(Beginning of Material provided)

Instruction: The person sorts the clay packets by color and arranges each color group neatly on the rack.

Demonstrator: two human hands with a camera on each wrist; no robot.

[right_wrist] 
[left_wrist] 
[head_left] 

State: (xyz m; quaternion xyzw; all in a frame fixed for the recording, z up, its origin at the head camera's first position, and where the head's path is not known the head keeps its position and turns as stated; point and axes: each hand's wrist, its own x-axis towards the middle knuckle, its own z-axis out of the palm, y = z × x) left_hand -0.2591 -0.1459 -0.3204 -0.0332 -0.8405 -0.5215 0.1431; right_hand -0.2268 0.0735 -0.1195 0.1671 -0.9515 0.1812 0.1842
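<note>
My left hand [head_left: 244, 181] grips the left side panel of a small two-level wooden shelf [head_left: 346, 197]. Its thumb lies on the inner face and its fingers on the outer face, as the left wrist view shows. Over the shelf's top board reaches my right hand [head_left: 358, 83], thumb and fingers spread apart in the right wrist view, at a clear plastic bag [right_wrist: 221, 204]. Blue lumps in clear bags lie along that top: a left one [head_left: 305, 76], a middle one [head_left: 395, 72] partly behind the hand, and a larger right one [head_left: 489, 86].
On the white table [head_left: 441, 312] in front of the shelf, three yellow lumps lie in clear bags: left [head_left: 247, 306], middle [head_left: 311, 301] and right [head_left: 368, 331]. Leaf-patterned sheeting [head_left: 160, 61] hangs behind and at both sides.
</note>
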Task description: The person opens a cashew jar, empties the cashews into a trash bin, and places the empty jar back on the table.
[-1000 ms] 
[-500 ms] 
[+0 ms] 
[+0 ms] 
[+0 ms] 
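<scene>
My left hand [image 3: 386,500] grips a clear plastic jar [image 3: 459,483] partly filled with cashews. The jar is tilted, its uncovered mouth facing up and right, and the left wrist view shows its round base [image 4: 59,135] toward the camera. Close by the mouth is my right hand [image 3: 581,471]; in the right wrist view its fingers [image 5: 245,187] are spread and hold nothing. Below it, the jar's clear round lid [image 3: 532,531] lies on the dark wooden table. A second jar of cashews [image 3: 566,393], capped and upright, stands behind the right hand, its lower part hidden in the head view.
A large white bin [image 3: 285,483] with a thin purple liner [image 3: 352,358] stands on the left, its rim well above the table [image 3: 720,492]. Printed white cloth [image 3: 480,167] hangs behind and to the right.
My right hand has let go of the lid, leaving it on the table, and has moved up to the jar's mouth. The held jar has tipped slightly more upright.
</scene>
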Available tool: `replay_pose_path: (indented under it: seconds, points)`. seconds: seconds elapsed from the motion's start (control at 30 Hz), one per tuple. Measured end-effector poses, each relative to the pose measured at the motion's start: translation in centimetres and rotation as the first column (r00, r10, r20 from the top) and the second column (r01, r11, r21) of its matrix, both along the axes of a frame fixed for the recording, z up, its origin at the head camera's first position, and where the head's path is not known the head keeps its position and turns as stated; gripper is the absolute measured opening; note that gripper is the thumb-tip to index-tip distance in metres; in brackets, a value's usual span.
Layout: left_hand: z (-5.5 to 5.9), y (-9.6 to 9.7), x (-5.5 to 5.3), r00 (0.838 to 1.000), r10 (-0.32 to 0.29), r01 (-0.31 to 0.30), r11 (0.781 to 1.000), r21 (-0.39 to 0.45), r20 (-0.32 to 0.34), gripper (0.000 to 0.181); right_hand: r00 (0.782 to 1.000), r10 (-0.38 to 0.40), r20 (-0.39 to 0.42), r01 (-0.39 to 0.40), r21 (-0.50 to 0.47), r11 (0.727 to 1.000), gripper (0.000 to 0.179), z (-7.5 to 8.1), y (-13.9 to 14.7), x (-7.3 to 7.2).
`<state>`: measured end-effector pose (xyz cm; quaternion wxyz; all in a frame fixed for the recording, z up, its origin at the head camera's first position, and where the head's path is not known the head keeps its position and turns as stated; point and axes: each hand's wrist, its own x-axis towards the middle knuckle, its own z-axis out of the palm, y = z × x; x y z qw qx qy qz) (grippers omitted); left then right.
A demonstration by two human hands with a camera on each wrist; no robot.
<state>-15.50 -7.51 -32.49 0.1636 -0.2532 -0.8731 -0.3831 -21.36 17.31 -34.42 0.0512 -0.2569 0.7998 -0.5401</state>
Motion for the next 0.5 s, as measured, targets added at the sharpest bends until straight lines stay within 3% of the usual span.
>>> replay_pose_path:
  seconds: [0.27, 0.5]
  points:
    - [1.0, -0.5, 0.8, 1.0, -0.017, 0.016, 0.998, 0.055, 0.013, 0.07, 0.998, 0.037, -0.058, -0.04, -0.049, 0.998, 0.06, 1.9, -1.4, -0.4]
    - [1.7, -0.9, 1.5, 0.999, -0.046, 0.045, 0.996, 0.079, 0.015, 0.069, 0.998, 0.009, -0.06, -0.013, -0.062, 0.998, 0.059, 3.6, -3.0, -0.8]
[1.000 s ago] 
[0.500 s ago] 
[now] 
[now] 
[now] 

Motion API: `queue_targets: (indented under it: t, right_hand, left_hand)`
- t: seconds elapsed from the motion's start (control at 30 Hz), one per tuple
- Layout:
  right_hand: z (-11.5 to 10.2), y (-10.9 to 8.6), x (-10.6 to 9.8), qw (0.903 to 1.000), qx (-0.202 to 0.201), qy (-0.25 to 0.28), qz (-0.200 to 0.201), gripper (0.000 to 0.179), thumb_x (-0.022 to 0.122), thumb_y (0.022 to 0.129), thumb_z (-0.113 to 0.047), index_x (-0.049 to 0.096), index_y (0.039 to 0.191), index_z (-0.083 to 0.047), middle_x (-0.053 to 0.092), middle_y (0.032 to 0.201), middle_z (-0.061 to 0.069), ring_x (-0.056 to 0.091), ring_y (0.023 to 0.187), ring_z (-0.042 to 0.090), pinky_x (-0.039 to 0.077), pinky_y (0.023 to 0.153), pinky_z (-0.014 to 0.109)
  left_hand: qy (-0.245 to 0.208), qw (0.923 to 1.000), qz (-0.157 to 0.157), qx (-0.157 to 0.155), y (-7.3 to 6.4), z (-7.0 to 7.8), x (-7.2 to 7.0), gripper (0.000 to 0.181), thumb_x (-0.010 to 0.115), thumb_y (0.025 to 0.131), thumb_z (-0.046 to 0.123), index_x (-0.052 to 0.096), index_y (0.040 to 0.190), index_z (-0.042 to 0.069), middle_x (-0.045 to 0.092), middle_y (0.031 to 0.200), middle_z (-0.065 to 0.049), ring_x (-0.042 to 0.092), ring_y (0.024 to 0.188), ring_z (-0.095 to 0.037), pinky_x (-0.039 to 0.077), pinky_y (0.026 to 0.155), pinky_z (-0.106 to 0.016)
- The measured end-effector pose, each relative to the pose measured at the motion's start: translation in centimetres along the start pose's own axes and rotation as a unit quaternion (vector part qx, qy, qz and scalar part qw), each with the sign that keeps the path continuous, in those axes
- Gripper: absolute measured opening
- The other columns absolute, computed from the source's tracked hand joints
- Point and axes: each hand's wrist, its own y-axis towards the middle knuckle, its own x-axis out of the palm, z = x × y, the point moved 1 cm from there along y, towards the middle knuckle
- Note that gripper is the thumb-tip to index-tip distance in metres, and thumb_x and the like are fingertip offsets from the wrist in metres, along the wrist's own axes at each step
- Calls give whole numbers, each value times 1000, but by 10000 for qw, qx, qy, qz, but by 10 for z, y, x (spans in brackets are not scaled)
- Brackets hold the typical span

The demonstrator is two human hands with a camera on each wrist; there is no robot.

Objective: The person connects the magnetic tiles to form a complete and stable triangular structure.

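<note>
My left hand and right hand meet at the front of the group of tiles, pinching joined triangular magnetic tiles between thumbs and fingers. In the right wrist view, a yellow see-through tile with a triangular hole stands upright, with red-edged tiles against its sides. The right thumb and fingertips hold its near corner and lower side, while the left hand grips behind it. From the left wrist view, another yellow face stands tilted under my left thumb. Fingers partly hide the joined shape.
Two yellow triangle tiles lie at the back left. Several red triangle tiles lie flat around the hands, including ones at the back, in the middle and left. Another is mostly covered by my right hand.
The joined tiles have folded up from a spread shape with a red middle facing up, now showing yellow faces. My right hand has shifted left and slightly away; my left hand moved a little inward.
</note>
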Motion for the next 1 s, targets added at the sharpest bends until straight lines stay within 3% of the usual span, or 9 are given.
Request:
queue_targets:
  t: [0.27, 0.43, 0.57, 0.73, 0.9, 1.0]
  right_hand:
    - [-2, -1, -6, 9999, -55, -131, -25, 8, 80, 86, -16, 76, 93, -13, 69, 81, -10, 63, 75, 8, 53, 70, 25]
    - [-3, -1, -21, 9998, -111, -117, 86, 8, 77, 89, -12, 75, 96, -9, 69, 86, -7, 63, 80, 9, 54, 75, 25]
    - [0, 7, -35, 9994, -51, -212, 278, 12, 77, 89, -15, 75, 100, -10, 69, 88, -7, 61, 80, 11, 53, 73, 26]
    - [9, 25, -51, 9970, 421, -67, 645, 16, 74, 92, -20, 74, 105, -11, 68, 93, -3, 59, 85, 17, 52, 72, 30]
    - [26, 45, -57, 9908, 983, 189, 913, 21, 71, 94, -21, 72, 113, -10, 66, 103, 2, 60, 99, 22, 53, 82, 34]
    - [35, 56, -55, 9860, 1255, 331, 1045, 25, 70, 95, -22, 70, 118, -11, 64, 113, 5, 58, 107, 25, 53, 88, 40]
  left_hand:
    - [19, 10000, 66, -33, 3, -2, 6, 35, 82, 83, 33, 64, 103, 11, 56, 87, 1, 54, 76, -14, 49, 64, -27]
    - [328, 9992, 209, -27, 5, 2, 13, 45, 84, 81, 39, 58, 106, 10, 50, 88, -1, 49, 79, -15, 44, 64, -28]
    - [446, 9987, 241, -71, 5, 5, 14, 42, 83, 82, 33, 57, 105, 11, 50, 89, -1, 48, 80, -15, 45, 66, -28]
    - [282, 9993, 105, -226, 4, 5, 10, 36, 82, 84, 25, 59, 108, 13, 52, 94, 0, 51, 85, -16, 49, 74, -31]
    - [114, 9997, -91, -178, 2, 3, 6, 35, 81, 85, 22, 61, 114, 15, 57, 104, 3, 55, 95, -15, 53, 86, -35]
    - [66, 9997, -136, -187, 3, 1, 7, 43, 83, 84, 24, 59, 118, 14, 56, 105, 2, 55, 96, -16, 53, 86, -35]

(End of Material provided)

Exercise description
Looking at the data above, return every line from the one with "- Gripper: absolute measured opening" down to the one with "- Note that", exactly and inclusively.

Solution to the problem
- Gripper: absolute measured opening
- The other columns absolute, computed from the source's tracked hand joints
- Point and axes: each hand's wrist, its own y-axis towards the middle knuckle, its own x-axis out of the palm, z = x × y, the point moved 1 cm from there along y, towards the middle knuckle
- Note that gripper is the thumb-tip to index-tip distance in metres, and thumb_x and the like are fingertip offsets from the wrist in metres, along the wrist's own axes at each step

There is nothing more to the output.